Europe's largest telecommunications companies, the cable industry and several well known US internet firms have joined forces in an effort to change a controversial proposal for a European Union piracy law.
The Intellectual Property Rights Enforcement directive, designed by the European Commission to combat the growing problem of counterfeiting of online music, software and films, proposes criminal sanctions for people found guilty of breaching rights including copyright, trademark and patents, but only if they did so for commercial purposes. The draft will be debated by a European Parliament committee today.
However, Janelly Fourtou, the MEP in charge of shepherding the draft law through the parliament, wants to scrap the words "for commercial purposes" so that criminal sanctions can be applied even when a private individual breaches copyright by, for example, downloading music unofficially from the internet.
Fourtou's suggested amendment to the draft law has sparked a chorus of disapproval.
The European NetAlliance, which includes companies such as BT, Deutsche Telekom, Vodafone Group, MCI, Verizon Communications and Yahoo have written to MEPs sitting on the legal affairs committee and warned them of the risks of broadening the directive's scope.
Europe's consumer organisation, the Bureau European des Unions de Consommateurs (BEUC) wrote a separate letter to the committee members voicing similar concerns.
"We are worried that the current European Parliament text would allow consumers to be prosecuted, judged and condemned as harshly as a person making and selling millions of copies of CDs," the BEUC said. "We do not see why a consumer downloading music from the internet to make a private copy for personal and non-commercial use should be prosecuted at all."
The NetAlliance told MEPs of the risks that such a widening of the directive would pose to the future of e-Europe and the internet. "It must be ensured that consumers are not placed on the same level as parties that violate copyright for commercial gain or as members of organised crime," the trade group wrote.
It told MEPs that existing Europewide laws such as the e-commerce directive and the copyright directive "already provide the basis for rightholders to take legal actions against all kinds of on-line infringements".
Meanwhile, the European Publishers' Council (EPC), which represents the interests of print media groups, has joined forces with lobbyists for the record industry, Hollywood studios and some software firms to persuade the European Parliament to toughen the law even further in their favor.
"If piracy and counterfeiting is not tackled urgently, jobs will be lost, many creative industries will fail, innovation will be curtailed and the result will be an economically and culturally diminished creative sector: the economy will lose out, consumers will lose out," said EPC chairman Francisco Pinto Balsemão.
While trying to broaden the draft directive's scope in the copyright field, Fourtou is also trying to narrow its scope when it comes to patents, and exclude them from the directive.
In the Commission's original version of the draft directive, it calls for the inclusion of patents. Industry heavyweights including Microsoft and Nokia, warned that to include patents would stifle innovation.
Intellectual property (IP) infringement is an everyday risk for innovators, and risk assessment is a business decision, said Tim Frain, Nokia's director of intellectual property.
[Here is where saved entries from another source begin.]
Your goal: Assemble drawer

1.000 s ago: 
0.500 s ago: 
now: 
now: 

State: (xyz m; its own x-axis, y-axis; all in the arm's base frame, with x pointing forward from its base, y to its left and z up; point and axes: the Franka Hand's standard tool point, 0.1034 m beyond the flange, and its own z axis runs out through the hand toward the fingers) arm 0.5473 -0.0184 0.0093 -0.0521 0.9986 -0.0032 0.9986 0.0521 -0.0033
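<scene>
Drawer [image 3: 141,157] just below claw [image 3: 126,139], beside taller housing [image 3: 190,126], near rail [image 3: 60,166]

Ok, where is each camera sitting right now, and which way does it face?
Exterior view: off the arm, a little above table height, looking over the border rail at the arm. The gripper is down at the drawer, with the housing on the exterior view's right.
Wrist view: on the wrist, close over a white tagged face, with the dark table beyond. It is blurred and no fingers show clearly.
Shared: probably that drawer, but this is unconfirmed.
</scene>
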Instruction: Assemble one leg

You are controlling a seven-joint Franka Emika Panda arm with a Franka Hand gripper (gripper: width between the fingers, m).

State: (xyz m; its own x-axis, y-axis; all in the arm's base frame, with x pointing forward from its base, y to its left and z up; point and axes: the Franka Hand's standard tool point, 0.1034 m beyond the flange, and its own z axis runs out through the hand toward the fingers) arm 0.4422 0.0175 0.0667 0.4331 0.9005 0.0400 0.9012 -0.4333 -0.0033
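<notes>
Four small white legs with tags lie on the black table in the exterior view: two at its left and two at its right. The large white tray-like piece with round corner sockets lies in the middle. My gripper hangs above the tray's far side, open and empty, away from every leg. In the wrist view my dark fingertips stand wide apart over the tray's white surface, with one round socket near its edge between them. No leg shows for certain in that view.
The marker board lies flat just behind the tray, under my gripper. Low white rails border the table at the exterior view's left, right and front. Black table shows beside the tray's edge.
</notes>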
If patent infringement were to be made punishable by criminal sanctions, it would act as a strong disincentive for executives, Frain said.
"Introducing such harsh remedies for good faith infringements would present new risks and liabilities for companies conducting bonafide business in Europe," he said.
"The issue of patents is complex," Fourtou said during a September interview. That same month a debate in the European Parliament on a software patents law proposal provoked one of the most bitter and aggressive lobbying efforts the House has ever seen, according to several MEPs.
Fourtou said she doesn't want the IP enforcement directive to get bogged down in a similar dispute. The focus, she said, should be on preserving copyright.
"Even if you aren't downloading music for profit, you still are having a very negative effect on authors and musicians. Even a young boy who does it innocently causes an economic counter-effect.
"The internet is a new way of living for young people. It would be very good to send out a message to them, teach them right from wrong. If we don't put up a barrier then everything will be grey," she said.